> [TASK PROMPT]: In the listing below, locate the line that contains "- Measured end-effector" and the line that contains "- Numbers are". Restate word for word those two lines and every line between them, and nothing else.

> [THE DATA]:
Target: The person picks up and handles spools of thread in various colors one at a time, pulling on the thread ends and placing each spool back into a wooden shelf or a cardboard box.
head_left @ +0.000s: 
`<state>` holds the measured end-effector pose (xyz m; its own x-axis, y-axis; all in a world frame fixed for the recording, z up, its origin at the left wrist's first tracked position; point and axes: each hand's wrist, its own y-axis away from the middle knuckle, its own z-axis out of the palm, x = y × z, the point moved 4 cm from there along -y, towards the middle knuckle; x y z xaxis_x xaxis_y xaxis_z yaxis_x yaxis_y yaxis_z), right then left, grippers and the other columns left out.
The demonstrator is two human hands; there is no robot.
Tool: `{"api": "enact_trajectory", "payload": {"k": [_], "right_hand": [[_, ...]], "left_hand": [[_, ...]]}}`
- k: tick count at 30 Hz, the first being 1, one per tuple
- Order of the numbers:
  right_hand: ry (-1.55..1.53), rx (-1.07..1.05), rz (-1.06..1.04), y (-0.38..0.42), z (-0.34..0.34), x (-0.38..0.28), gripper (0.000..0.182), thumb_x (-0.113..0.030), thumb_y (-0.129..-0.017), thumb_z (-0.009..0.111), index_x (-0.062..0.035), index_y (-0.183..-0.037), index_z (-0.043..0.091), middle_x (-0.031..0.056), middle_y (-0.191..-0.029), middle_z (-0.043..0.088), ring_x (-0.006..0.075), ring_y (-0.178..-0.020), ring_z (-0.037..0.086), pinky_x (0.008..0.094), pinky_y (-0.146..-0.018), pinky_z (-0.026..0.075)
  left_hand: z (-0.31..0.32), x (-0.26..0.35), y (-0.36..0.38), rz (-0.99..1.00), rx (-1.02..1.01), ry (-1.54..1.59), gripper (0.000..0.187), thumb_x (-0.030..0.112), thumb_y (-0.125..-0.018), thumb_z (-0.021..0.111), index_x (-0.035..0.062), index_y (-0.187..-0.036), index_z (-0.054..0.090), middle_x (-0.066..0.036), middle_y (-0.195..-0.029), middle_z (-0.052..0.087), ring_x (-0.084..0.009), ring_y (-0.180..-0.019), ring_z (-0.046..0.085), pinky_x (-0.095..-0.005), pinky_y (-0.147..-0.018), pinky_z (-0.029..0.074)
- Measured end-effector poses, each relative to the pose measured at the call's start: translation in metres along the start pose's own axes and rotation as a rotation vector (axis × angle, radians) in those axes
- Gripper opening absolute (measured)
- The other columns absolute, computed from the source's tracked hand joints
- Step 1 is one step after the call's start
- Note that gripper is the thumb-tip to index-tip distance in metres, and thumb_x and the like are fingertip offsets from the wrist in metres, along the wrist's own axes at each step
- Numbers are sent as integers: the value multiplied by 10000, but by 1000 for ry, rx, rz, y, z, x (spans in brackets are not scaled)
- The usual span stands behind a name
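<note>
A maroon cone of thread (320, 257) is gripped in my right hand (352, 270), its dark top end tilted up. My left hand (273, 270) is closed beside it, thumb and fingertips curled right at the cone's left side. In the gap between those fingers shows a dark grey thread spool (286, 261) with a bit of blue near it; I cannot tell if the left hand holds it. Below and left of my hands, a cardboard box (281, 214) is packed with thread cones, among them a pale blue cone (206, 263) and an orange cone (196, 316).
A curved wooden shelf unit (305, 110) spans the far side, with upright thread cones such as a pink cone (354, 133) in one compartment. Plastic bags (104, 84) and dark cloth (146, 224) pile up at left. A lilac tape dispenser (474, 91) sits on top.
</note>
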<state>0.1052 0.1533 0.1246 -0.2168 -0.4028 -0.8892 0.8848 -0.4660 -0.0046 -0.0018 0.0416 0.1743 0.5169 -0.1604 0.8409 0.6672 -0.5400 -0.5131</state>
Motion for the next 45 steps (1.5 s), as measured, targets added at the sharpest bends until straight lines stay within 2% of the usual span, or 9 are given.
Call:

> [EXERCISE RESPONSE]:
- Measured end-effector poses, each relative to the pose measured at the call's start: translation in metres along the start pose's own axes and rotation as a rotation vector (axis × angle, radians) in those axes
- Gripper opening absolute (measured)
- The other columns absolute, computed from the source's tracked hand joints
- Step 1 is one step after the call's start
- Note that gripper is the thumb-tip to index-tip distance in metres, and thumb_x and the like are fingertip offsets from the wrist in metres, along the wrist's own axes at each step
- Numbers are sent as integers: the value multiplied by 10000, but by 1000 for ry, rx, rz, y, z, x (spans in brackets are not scaled)

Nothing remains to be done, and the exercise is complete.